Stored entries
=======

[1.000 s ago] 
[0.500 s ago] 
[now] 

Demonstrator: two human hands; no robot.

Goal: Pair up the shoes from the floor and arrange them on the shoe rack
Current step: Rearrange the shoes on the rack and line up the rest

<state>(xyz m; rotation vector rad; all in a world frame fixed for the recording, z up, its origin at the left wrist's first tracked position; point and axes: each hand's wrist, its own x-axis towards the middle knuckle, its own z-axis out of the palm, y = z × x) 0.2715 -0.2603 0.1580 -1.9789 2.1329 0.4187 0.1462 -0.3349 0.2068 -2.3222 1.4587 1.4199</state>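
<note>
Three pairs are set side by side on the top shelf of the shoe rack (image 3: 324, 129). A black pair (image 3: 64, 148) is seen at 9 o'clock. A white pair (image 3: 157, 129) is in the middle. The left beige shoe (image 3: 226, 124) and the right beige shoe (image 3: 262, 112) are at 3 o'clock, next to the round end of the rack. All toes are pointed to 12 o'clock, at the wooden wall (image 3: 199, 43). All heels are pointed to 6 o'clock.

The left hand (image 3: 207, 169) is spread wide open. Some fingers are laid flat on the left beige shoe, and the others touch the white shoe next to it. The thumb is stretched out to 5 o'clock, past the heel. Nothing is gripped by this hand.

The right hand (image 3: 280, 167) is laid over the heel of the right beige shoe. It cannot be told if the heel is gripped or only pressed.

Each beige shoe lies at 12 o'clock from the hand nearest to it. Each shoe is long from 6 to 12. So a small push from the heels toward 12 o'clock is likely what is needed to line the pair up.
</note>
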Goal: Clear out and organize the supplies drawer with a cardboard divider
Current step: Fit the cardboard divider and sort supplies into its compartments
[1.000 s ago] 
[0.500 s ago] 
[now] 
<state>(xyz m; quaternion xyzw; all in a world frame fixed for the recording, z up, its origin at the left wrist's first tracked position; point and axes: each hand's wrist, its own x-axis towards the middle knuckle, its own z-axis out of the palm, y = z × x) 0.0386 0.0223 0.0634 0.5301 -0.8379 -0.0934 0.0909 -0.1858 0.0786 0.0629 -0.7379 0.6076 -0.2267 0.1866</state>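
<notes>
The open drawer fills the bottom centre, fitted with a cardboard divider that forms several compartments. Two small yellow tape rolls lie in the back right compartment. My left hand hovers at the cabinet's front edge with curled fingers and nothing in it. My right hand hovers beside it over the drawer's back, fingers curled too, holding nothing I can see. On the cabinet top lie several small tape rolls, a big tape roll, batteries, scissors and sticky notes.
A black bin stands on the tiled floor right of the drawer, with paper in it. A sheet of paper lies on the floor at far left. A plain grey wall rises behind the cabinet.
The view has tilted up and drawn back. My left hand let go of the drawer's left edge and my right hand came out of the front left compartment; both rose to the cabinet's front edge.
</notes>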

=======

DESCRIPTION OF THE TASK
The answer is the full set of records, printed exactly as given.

TASK SOLUTION
[1.000 s ago] 
[0.500 s ago] 
[now] 

Demonstrator: two human hands; no robot.

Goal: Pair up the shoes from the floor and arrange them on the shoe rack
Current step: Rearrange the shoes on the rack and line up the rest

<state>(xyz m; rotation vector rad; all in a world frame fixed for the recording, z up, its origin at the left wrist's first tracked position; point and axes: each hand's wrist, its own x-axis towards the middle knuckle, its own z-axis out of the palm, y = z × x) 0.2715 -0.2603 0.1580 -1.9789 2.1329 0.4187 0.1462 -0.3349 0.2068 -2.3222 1.4587 1.4199</state>
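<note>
Three pairs are set side by side on the top shelf of the shoe rack (image 3: 324, 129). A black pair (image 3: 64, 148) is seen at 9 o'clock. A white pair (image 3: 157, 129) is in the middle. The left beige shoe (image 3: 226, 124) and the right beige shoe (image 3: 262, 112) are at 3 o'clock, next to the round end of the rack. All toes are pointed to 12 o'clock, at the wooden wall (image 3: 199, 43). All heels are pointed to 6 o'clock.

The left hand (image 3: 207, 169) is spread wide open. Some fingers are laid flat on the left beige shoe, and the others touch the white shoe next to it. The thumb is stretched out to 5 o'clock, past the heel. Nothing is gripped by this hand.

The right hand (image 3: 280, 167) is laid over the heel of the right beige shoe. It cannot be told if the heel is gripped or only pressed.

Each beige shoe lies at 12 o'clock from the hand nearest to it. Each shoe is long from 6 to 12. So a small push from the heels toward 12 o'clock is likely what is needed to line the pair up.
</note>
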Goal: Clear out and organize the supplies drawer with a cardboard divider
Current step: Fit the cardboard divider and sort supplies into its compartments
[1.000 s ago] 
[0.500 s ago] 
[now] 
<state>(xyz m; quaternion xyzw; all in a world frame fixed for the recording, z up, its origin at the left wrist's first tracked position; point and axes: each hand's wrist, its own x-axis towards the middle knuckle, its own z-axis out of the palm, y = z × x) 0.0386 0.0223 0.0634 0.5301 -0.8379 -0.0934 0.0909 -0.1858 0.0786 0.0629 -0.7379 0.6076 -0.2267 0.1866</state>
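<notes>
The open drawer fills the bottom centre, fitted with a cardboard divider that forms several compartments. Two small yellow tape rolls lie in the back right compartment. My left hand hovers at the cabinet's front edge with curled fingers and nothing in it. My right hand hovers beside it over the drawer's back, fingers curled too, holding nothing I can see. On the cabinet top lie several small tape rolls, a big tape roll, batteries, scissors and sticky notes.
A black bin stands on the tiled floor right of the drawer, with paper in it. A sheet of paper lies on the floor at far left. A plain grey wall rises behind the cabinet.
The view has tilted up and drawn back. My left hand let go of the drawer's left edge and my right hand came out of the front left compartment; both rose to the cabinet's front edge.
</notes>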

What this exercise asked for has been supplied.